Decreto carburanti-bis: proroga taglio accise e incentivi alle imprese

Il Consiglio dei Ministri, nella seduta n. 167 del 3 aprile, ha approvato il decreto-legge n. 42/2026, contenente misure urgenti per contenere gli effetti dell’aumento dei costi dei carburanti e sostenere imprese ed economia
Il decreto è già entrato in vigore con la pubblicazione nella Gazzetta Ufficiale n. 78 dello scorso 3 aprile.

Il nuovo decreto, noto come “decreto carburanti bis”, modifica il precedente (n. 38/2026 del 27 marzo) ed interviene sulle misure in materia di accise, con la rideterminazione temporanea, dall’8 aprile al 1° maggio 2026, delle aliquote su benzina, gasolio, GPL e gas naturale usati come carburanti, nonché delle aliquote applicate ai biocarburanti. Questa misura conferma e prosegue le disposizioni del primo decreto carburanti, tenendo conto dell’eccezionale aumento dei prezzi dei prodotti energetici.

Il testo recepisce inoltre l’accordo con le imprese per gli incentivi agli investimenti del piano Transizione 5.0. In base all’intesa con le organizzazioni datoriali rappresentative di categoria, sono stati potenziati i contributi da riconoscere alle imprese che hanno effettuato gli investimenti in materia di digitalizzazione ed efficienza energetica, rafforzando il credito d’imposta per chi aveva già presentato istanza ma non avevano trovato copertura nelle risorse inizialmente disponibili.

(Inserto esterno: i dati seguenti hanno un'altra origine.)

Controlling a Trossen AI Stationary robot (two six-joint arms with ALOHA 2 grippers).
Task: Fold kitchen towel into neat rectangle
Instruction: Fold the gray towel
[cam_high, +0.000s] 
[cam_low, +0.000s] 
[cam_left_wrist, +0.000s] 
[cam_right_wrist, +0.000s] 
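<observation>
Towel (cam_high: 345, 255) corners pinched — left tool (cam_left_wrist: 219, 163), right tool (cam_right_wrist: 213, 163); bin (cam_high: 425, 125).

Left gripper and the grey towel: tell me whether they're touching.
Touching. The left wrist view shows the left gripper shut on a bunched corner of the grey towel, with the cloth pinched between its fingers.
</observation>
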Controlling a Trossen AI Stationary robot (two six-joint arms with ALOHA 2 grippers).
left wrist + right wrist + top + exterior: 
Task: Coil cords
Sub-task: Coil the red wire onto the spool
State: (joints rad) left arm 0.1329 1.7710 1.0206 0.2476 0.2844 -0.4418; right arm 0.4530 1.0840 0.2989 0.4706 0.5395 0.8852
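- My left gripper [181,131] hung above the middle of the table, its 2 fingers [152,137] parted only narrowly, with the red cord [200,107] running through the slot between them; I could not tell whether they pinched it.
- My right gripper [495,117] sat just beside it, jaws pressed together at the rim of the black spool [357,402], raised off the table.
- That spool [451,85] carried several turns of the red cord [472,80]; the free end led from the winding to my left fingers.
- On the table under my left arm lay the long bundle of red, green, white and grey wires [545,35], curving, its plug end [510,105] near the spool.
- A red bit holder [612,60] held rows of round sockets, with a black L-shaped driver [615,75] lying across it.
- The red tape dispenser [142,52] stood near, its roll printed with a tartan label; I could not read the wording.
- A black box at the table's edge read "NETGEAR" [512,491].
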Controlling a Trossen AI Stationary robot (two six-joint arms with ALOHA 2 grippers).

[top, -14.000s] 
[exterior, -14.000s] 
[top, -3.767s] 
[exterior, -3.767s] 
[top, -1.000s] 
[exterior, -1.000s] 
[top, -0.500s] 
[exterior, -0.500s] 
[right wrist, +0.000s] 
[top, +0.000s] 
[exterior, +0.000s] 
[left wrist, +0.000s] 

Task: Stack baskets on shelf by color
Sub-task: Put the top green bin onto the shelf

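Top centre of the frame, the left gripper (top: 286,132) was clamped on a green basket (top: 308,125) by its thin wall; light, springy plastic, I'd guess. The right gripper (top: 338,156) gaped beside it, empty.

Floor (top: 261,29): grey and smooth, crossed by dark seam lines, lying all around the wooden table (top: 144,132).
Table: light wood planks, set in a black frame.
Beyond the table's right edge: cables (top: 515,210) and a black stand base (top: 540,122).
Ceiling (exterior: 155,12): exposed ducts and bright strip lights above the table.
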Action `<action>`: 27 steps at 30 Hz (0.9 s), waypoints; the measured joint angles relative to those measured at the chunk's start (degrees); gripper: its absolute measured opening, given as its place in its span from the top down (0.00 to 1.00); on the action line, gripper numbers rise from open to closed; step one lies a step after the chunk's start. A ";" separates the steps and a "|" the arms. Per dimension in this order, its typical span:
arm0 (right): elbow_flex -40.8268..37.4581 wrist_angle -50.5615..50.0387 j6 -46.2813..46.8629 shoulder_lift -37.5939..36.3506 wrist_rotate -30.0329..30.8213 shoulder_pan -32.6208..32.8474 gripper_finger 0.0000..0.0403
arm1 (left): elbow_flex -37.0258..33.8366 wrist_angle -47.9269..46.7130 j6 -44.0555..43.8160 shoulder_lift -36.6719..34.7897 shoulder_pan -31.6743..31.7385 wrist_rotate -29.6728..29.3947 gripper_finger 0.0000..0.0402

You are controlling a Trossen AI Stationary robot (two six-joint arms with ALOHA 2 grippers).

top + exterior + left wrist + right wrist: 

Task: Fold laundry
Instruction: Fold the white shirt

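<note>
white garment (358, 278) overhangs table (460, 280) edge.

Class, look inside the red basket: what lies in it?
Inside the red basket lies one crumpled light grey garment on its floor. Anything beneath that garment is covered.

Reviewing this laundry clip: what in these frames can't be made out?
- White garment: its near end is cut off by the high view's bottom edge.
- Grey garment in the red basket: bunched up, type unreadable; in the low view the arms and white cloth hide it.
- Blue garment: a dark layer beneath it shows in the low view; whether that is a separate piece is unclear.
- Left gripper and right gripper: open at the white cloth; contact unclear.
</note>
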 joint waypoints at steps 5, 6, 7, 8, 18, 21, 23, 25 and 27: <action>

Il decreto introduce anche un credito d’imposta a favore delle imprese agricole per l’acquisto di gasolio e benzina destinati all’attività produttiva, con l’obiettivo di attenuare gli effetti del caro energia sul comparto primario. 
Infine, vengono modificate le regole sui finanziamenti agevolati a valere sul fondo per la promozione integrata, destinati a sostenere l’internazionalizzazione delle imprese italiane colpite dal rincaro dei costi energetici o dalle conseguenze del conflitto, incrementando la quota di cofinanziamento a fondo perduto per le Piccole e Medie Imprese.

Le misure, si legge nel Comunicato Stampa del Governo, si applicano alle domande presentate entro il 31 dicembre 2026, relative a investimenti per la transizione digitale o ecologica e per imprese che abbiano subito effetti negativi in termini di costi energetici, fatturato o flussi di cassa.